The theatre was rented by the Chinese for their opera and the Malays for the bangsawan, which catered to the Malay aristocrat, she wrote.

There is also Cheapside, off Chulia Street, which, like its London namesake, was the place where the stalls and shops sold mainly hardware and household items.

Both Buckingham Street and Cheapside have a personal attachment for me as I spent a lot of time there as a child.

My grandmother’s home was at 9, Cheapside, where my father ran a hardware stall at the entrance of the road.

I would often run off to nearby Seck Chuan Lane and Buckingham Street to escape from my grandmother, running through the myriad of alleys in the vicinity.
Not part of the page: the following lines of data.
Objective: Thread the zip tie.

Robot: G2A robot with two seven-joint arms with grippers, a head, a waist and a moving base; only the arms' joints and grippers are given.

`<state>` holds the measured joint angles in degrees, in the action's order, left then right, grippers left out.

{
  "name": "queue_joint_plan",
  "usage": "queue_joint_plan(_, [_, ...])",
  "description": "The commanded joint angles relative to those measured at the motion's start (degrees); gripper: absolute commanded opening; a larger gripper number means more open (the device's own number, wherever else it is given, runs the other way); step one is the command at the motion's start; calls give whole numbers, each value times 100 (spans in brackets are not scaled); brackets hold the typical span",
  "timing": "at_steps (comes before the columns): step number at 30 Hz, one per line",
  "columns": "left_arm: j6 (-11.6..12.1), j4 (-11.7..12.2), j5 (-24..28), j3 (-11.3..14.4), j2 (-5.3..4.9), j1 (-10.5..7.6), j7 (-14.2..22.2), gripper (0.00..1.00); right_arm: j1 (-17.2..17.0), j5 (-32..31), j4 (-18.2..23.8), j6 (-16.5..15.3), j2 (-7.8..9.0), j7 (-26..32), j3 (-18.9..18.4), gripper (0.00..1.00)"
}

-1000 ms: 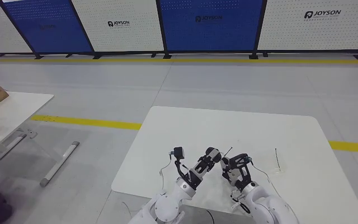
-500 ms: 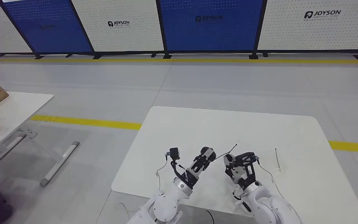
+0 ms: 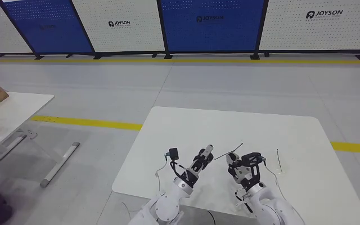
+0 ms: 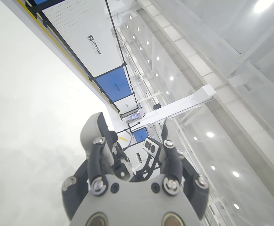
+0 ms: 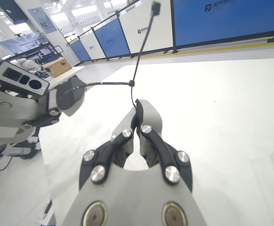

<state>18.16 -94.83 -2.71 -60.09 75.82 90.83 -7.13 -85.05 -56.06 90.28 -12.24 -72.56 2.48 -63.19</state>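
My right gripper (image 5: 137, 102) (image 3: 233, 161) is shut on the lower end of a thin black zip tie (image 5: 131, 92). That piece rises to a small black head (image 5: 131, 83). A longer strap (image 5: 142, 46) passes through this head, slants upward and ends in a square head (image 5: 155, 8). Its other end runs sideways to a finger (image 5: 69, 96) of my left gripper (image 3: 205, 153) and lies against it. In the left wrist view the left gripper (image 4: 132, 126) stands open with a wide gap. The top view shows the tie (image 3: 229, 152) as a dark line between the two grippers.
The white table (image 3: 225, 124) carries another zip tie (image 3: 278, 160), lying loose to the right of the right arm. Both grippers hover near the table's front edge. Beyond the table are grey floor, a yellow line and blue and white partition panels.
The two grippers have drawn apart: the left one shifted left and back, the right one to the right. The tie's free end now sticks out farther up and to the right.
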Motion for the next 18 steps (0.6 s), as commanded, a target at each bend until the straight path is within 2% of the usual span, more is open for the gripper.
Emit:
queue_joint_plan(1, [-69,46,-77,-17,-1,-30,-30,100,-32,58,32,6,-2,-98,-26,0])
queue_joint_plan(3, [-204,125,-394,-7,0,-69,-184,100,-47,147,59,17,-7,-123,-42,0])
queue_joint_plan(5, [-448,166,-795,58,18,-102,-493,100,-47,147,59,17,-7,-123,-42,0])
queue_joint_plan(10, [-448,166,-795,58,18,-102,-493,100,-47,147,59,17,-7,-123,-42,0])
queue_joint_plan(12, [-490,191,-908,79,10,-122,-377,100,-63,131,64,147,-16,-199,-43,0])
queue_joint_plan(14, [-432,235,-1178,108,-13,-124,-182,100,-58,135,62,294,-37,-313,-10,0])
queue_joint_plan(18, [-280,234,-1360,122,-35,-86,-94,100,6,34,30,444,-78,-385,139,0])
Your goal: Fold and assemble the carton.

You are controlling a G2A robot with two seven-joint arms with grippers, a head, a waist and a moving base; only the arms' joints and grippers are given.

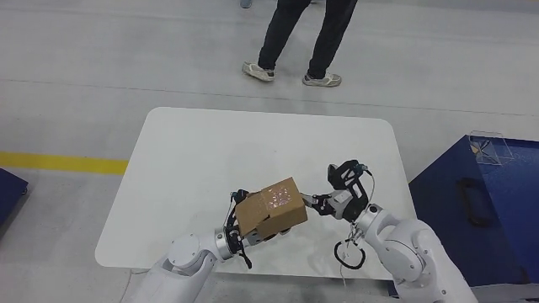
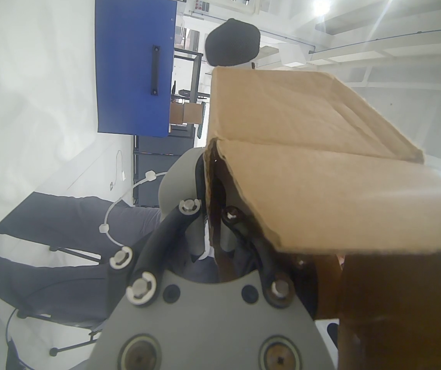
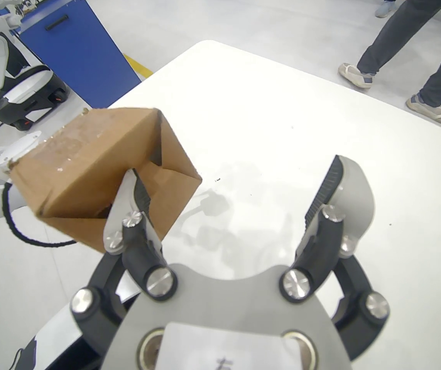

Come the Hungry Ghost Festival, a small open area would be converted into a stage for Chinese opera, comprising mostly of Teochew-speaking actors and musicians from southern Thailand.

The narrow alley, Cheapside, in Penang is named after London’s Cheapside which was a poultry market in medieval England. Cheap, in medieval English, roughly meant market.

London’s Cheapside evolved into a flea market in modern times and today, it has become a fashionable area with retail and food outlets.

Both Penang and London also have Church Street. The one in London is situated in central London, next to West End, Hyde Park, Regent’s Park and St John’s Wood.

In Penang, Church Street is so named because the first church of the Portuguese Eurasians was built there, according to Khoo’s Streets of Georgetown.

Khoo wrote Church Street is still remembered as ghee hin kay because the Ghee Hin secret society was based there for almost a century although the premises was subsequently taken over by the leader of the rival Hai San secret society.

Church Street is just a stone’s throw away from The Star office in Pitt Street now called Jalan Masjid Kapitan Keling, again a personal attachment for this writer.

Another street that deserves a mention is King Edward’s Place. There may not be another similar street name in London but this short street within the heritage site is named after Edward VII, who reigned from 1901 until his death in 1910.

It is believed that this road, which was created at the turn of the 20th century, was built on reclaimed land.

Before that, there was a government jetty called Victoria Pier at the end of nearby Light Street, according to a Wikipedia entry.

A prominent landmark here is the Victoria Memorial Clock Tower which was built to commemorate the Diamond Jubilee of Queen Victoria in 1897. It is 60ft tall, one foot for every year of the Queen’s reign, and was built by local millionaire and businessman Cheah Chen Eok.

Incidentally, there is also another monument to celebrate the Victorian era located at Victoria Green, which is the playing field of the Chinese Recreation Club.

Here, a statue of Queen Victoria stands majestically at the Pangkor Road-Burmah Road junction of Victoria Green. It was only completed in 1930, long after the queen had passed on.

There is no denying that the British left an enduring physical legacy in Penang simply through the naming of roads and the construction of buildings and monuments.

Many present-day Penangites may not really know the full history, but visitors from Britain will surely have a smile on their face each time they walk these streets, or pause to take a picture of the icons that remind them so much of home.

One can imagine an elderly Briton telling his grandson, next to the Queen Victoria statue, “You know, our Queen Elizabeth is the great-great-granddaughter of Victoria.”

To which the young lad will exclaim, “Crickey!”